Helped by the ubiquitous availability of low-priced mobile broadband plans, the "mobile Internet" is becoming more important than ever. The average cell phone user can easily place a bid on eBay, transfer money to their bank account in the Caymans, and check the score of last night's Springfield Isotopes game. For some businesses, having a mobile presence is unimportant, but for others it may represent an increasing percentage of their gross margin. Fortunately, the features provided by today's cutting-edge .NET Framework development platform make mobile web development easier than ever. This article will discuss the various mobile website options available today and show you how you can leverage Visual Studio (VS) 2010 and ASP.NET MVC's powerful features to get your mobile websites to market as quickly and easily as possible.

Various Approaches to Building Mobile Websites

When it comes down to it, the term "mobile website" can mean many things to many people—and some of those definitions can conflict quite severely! The driving goals behind the experience you want to provide to your customers will also be the same drivers behind the technical implementation choices you make in creating that experience. At a high level, most mobile websites leverage one of the following approaches, listed roughly in order of technical difficulty.

No mobile website at all. Many popular mobile devices are somewhat capable of displaying websites. If your site produces clean, standards-compliant markup with no advanced functionality, you may be able to get away with this option. Unfortunately, if you're reading this article, this approach probably does not apply to you.

Standard website with mobile style sheets. If your site comes close to meeting the description presented in the first approach but falls short in a few areas, you might be able to close those gaps by augmenting your site with mobile style sheets. Mobile style sheets are Cascading Style Sheets (CSS) that you can add to the list of style sheets you send to all clients, yet will apply only to mobile devices. This approach is popular because it's deceptively simple and—like the first approach—seems to allow developers to essentially forget mobile devices, confident that both standard web browsers and mobile devices will be able to consume the content that you publish to the web. Unfortunately, this is not realistic. In addition to the fact that some mobile browsers don't include any CSS support at all, those that do may introduce a multitude of issues while attempting to display your pages.

Create multiple different sites or a subsite. Under this third approach, the webmaster has abandoned attempts to share the same exact content and behavior on a mobile and primary website, deciding instead to host multiple autonomous sites. Although the additional overhead may be significant, the approach provides certain benefits. In fact, gaining the ability to focus your efforts on delivering the best experience for all consumers while avoiding compromises made on behalf of mobile devices is so alluring that this approach is incredibly popular.

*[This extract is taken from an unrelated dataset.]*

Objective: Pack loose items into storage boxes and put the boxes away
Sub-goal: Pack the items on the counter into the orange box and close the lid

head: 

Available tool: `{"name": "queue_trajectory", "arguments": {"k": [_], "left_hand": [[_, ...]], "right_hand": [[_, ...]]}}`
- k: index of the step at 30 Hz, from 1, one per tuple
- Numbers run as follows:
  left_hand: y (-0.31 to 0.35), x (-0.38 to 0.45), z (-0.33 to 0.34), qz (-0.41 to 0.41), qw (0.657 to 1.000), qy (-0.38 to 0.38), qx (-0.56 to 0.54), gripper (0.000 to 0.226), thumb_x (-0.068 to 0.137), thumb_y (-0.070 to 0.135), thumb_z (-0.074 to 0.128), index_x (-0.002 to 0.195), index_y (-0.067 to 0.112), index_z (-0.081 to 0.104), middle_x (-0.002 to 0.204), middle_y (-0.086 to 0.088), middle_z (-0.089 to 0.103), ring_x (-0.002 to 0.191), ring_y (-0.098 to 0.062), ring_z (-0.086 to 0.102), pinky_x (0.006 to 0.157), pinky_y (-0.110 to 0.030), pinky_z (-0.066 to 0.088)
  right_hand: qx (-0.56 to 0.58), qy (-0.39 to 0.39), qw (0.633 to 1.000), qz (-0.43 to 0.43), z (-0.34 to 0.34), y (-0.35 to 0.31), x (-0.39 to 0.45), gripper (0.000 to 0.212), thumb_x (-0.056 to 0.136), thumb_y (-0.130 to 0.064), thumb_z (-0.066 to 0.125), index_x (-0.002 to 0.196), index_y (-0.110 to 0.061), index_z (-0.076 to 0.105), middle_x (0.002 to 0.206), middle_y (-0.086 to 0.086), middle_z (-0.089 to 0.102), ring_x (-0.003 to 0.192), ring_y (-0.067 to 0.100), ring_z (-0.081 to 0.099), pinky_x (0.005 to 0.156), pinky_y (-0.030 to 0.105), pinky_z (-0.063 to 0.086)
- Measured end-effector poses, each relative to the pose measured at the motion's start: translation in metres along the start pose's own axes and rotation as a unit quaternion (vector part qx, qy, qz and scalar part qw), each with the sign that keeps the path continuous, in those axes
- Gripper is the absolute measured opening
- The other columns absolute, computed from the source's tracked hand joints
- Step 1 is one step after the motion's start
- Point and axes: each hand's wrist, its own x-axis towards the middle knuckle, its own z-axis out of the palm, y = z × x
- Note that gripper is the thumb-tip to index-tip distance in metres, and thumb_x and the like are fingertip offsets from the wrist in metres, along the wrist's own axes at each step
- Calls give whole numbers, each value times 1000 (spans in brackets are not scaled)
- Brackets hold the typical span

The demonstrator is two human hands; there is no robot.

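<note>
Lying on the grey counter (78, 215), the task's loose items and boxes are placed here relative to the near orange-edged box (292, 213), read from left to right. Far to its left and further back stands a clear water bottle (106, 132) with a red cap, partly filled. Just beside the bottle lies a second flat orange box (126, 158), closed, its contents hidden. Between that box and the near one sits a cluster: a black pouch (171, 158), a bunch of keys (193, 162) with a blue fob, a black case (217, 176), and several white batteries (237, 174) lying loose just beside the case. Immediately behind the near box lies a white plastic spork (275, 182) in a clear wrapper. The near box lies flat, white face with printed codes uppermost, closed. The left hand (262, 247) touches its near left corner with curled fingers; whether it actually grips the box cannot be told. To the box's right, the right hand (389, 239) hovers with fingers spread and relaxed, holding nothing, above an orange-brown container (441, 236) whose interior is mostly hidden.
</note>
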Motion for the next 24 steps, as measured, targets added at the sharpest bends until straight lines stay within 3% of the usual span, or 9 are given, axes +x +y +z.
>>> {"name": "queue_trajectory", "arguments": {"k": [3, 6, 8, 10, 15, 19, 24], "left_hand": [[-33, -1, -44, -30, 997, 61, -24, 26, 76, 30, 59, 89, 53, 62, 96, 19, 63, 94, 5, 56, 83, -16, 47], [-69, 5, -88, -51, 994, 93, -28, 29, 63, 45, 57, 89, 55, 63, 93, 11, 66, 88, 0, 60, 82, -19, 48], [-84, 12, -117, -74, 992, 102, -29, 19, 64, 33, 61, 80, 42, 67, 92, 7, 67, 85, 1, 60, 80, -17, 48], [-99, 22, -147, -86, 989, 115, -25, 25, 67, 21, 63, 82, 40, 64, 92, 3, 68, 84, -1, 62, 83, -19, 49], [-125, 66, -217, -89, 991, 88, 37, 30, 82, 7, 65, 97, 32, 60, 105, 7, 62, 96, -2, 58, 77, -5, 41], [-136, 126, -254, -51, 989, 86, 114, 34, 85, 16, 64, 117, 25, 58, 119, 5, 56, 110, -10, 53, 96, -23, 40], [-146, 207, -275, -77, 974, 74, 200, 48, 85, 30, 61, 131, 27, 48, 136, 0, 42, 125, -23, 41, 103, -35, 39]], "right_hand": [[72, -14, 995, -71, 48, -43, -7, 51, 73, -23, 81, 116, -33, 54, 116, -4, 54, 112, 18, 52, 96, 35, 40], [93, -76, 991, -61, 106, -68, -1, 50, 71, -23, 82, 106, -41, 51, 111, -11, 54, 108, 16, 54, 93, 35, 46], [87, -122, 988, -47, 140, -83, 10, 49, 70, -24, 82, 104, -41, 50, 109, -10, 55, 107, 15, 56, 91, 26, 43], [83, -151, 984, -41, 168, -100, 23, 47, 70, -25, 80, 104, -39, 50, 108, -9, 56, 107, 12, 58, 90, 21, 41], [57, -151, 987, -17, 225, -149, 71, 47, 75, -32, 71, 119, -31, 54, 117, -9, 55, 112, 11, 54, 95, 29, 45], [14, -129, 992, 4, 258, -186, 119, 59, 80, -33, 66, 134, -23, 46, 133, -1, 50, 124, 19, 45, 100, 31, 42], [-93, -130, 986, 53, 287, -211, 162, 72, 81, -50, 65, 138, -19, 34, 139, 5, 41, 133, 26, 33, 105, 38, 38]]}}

Use the same website to deliver the same content and behavior in different ways, based on the device. Traditionally, the most technically difficult and high-overhead approach to mobile development has been based around leveraging the same codebase and content to serve all visitors to your site. Under this approach, your website will detect mobile browsers and adapt the markup that it renders, personalizing the results for each supported browser. As you can imagine, this approach offers the best experience for all users since every page they view has been optimized for their device, while also providing the richest and most maintainable back-end solution for developers and IT administrators alike.

As you can tell, all these approaches have their benefits, usually most evident in their ongoing maintenance costs. Unfortunately, the substantial overhead in using one of the more involved approaches to serve both mobile and desktop browser requests has caused many development teams to compromise and settle on a less-expensive approach, losing out on a great deal of benefit in the process. Luckily, the tools offered in VS 2010 and ASP.NET MVC make developing and maintaining codebases that can serve desktop and mobile website users at the same time easier than ever.

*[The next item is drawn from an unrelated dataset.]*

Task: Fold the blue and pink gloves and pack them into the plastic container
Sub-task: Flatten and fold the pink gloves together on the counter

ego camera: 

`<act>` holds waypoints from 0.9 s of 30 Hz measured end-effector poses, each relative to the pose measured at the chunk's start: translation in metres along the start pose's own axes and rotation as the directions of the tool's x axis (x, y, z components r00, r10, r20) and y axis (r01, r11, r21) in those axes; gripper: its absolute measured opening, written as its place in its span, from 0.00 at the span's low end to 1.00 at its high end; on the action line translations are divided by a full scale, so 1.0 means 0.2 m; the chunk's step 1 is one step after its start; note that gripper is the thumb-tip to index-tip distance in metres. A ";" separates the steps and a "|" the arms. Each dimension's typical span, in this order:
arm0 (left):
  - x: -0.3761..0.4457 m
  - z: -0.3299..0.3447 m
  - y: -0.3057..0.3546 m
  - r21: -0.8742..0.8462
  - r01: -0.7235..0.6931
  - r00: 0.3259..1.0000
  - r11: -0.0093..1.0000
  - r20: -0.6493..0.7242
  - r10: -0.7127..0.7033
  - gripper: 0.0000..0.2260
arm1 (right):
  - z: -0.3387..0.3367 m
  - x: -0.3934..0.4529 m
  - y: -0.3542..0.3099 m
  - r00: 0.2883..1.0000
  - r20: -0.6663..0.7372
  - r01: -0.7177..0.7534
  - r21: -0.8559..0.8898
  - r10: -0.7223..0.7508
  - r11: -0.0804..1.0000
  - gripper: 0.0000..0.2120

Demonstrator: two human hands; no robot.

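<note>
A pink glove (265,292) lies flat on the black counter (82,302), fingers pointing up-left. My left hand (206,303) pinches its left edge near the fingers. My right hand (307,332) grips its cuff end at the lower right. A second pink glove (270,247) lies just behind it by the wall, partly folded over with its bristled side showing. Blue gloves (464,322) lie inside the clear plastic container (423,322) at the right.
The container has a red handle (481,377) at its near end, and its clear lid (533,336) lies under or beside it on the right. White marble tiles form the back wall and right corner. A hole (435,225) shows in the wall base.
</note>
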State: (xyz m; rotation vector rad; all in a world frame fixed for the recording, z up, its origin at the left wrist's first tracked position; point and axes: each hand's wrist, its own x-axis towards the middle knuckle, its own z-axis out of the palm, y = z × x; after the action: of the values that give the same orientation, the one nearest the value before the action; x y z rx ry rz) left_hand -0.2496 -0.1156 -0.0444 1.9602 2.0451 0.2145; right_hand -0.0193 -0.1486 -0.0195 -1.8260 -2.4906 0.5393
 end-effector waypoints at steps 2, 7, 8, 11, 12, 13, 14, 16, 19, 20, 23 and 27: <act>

ASP.NET MVC Makes Your Life Easier

The newest web framework out of Redmond is a pleasure to work with, making many of the most common web development tasks seem much easier and more straightforward. At the heart of it, ASP.NET MVC is essentially a set of extensions on top of the ASP.NET framework, yet it provides a much different approach to web development than Web Forms. Instead of leveraging the Web Forms' Page Controller pattern (tying views and back-end functionality closely together), ASP.NET MVC takes a different approach by separating the processing of web requests into three distinct responsibilities: the model, view, and controller.

The biggest benefit that this approach provides is allowing us to leverage the most amount of development effort between our classic and mobile sites, exploiting its strong separation of concerns to process all requests in the same way, with the only difference being in the markup sent to visitors. For example, Figure 1 shows a simple and straightforward ASP.NET MVC controller action that's responsible for retrieving the featured products for the fictional e-commerce site that I'll use to demonstrate the examples in this article. Later in the request lifecycle, ASP.NET MVC will choose the appropriate view responsible for rendering this content to the browser.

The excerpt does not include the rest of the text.